=== Begin Enclosure ===
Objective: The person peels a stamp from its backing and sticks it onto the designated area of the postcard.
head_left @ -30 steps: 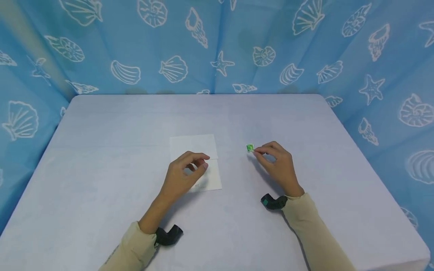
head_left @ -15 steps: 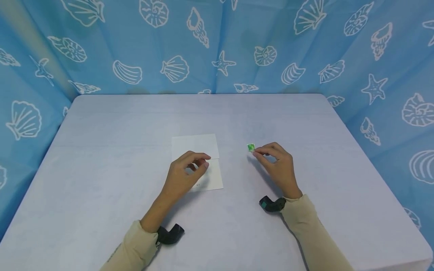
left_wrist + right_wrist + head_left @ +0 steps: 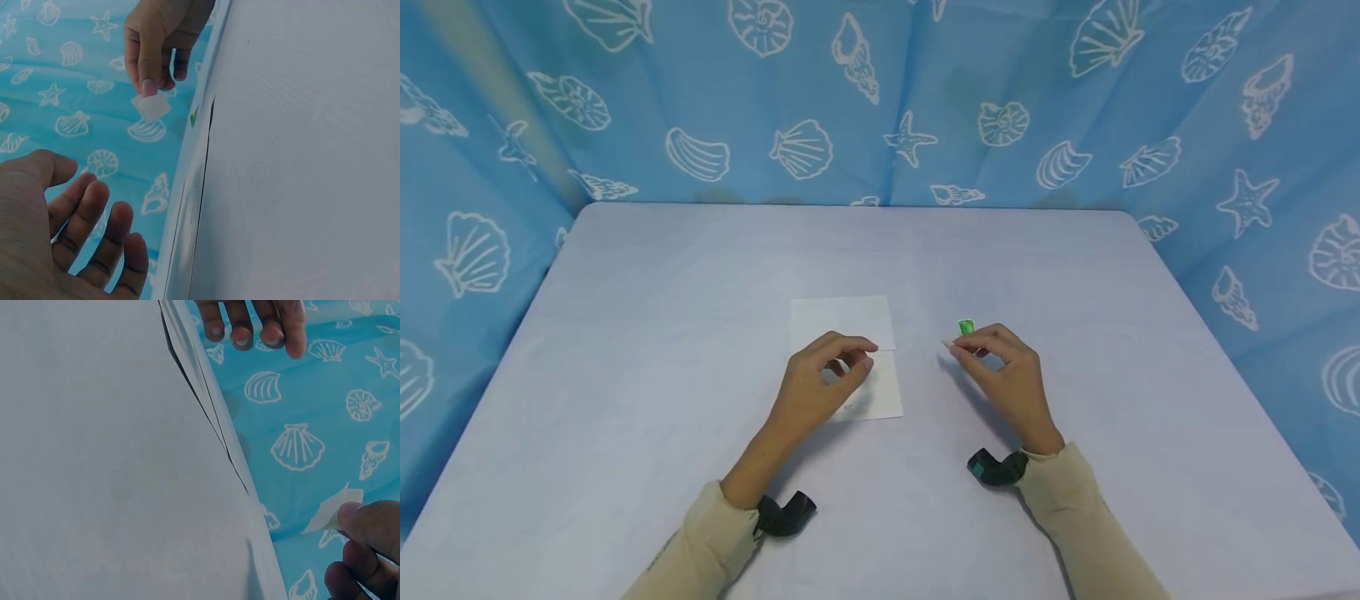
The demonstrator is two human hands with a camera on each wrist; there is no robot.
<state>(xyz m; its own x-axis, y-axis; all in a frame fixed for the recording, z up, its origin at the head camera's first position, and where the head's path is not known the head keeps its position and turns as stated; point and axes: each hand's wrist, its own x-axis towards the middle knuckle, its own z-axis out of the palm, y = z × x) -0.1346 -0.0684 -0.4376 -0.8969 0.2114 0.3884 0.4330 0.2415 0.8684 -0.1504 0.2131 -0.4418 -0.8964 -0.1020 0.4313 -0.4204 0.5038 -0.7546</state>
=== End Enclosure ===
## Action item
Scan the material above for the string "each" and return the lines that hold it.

## Solution for this problem
The demonstrator is two human hands with a camera on each wrist; there is no robot.
<state>(xyz m; its own x-axis, y-axis; all in a frame fixed for the recording, z up, its origin at the head camera's first position, and where the head's path is not known the head keeps its position and turns as stated; point and axes: each hand's wrist, its own x-axis towards the middle knuckle, its own z-axis out of the palm, y = z × x) -0.1346 -0.0684 -0.4376 -0.8969 0.2114 0.3884 0.4330 0.2415 0.8684 -0.1504 0.2131 -0.4418 -0.8964 -0.1020 0.4313 -0.4204 0.5038 -0.7546</state>

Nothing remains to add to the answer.